The announcement that Hans Coetzee will be going to Hoërskool Durbanville as a rugby coach (and that’s great news for him and the school) included the line that they are building towards a successful 200th Anniversary year in 2026.

That got some people doing arithmetic and they found it means the school was established in 1827, which puzzled a few associated with Cape Town’s SACS, the school that most people (me included) refer to as our oldest school – established in 1829.

On their website, Durbanville say they are SA’s second-oldest school, without saying who the oldest is, which makes SACS only the 3rd oldest, and that confuses matters even more.

It’s an old can of worms, one that I've researched before and I found then that the origins of most schools are shrouded in the mists of time and often a bit dodgy.

SACS is accepted as the oldest, but its early days were tied to UCT - they even have the same badge - and Paul Roos, similarly, was part of Stellenbosch University.
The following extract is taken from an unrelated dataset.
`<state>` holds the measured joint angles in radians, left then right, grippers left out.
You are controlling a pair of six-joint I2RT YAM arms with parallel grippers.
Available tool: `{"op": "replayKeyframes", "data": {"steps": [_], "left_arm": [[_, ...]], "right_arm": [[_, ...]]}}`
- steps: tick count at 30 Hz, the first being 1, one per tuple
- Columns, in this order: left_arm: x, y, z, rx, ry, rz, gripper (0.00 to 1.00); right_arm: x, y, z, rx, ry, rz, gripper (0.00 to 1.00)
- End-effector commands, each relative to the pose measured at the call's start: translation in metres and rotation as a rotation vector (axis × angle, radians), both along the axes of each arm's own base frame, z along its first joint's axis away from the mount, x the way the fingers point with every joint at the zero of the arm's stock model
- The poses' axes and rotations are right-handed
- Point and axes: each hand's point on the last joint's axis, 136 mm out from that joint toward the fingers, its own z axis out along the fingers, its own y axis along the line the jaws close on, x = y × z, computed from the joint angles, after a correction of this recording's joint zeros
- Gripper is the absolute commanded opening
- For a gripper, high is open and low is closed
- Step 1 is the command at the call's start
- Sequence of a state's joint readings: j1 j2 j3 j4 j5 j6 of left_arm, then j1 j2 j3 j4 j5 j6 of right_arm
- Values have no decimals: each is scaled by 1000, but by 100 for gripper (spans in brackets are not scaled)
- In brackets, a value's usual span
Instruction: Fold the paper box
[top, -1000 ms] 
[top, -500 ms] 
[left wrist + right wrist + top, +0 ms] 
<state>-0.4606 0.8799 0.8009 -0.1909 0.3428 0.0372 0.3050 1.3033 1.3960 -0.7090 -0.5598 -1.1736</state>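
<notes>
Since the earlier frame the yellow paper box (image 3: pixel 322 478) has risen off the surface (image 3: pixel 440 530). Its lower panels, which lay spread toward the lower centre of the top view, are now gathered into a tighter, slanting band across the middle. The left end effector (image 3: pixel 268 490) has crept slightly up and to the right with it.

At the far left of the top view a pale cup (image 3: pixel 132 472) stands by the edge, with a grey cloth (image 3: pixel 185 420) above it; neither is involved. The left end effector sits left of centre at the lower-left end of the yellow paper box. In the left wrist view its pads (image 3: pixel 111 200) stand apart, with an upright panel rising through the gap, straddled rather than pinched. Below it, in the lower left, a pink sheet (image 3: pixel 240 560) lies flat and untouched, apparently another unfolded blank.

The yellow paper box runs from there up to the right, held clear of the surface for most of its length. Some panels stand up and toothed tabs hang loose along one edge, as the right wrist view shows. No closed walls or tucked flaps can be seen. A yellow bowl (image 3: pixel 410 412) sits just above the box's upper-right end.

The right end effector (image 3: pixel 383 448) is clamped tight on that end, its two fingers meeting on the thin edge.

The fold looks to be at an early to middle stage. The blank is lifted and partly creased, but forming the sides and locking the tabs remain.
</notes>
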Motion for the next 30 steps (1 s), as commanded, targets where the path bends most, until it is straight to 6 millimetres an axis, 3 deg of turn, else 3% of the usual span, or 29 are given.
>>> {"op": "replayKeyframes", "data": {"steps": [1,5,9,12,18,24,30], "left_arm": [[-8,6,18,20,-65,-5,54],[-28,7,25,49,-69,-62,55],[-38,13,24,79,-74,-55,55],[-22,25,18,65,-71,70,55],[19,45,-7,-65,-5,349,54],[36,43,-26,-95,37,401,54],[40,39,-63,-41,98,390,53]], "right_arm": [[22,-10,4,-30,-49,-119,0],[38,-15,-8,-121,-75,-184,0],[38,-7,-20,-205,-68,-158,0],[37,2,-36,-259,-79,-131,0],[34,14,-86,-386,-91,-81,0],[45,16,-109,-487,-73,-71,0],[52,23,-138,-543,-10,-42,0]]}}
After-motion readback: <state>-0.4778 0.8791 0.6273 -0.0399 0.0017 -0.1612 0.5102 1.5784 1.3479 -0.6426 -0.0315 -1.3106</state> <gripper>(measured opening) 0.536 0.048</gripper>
Jeppe and KES are both Milner Schools (established in 1903), yet Jeppe's Centenary was in 1989 and KES celebrated theirs in 2002, which means they both claim to have been founded prior to Lord Milners’s 1903 proclamation. They, like many of our older schools,  trace their ancestry to earlier institutions (some of which can only loosely be called schools) from which they evolved.

Muir College's Website has their establishment date as 1822.  But, according to Wikipaedia, Uitenhage’s first Free Government School was opened in 1822. In 1875, the school, then known as the Public Undenominational School moved to Park Avenue and in 1892 the school’s name changed to the Muir Academy. Go figure!

It looks, from the history of the school on their website that Durbanville was once Pampoenkraal and a primary and high school were established there in 1827, so I suspect that they have taken that as the beginning of the current Hoërskool Durbanville.

Someone sent me a list of some 20, mainly primary, schools that were established before SACS, and Durbanville but I couldn't find any of them still operating under the names given. I suppose the test of a school's age should be how many years it existed as the school that is is known as now .

It's not important really, our traditional schools have all stood the test of time.

And Hans Coetzee was, at Monument, the most successful school rugby coach Gauteng has ever seen. Durbanville will be good in 2026, not matter how old the school may or may not be.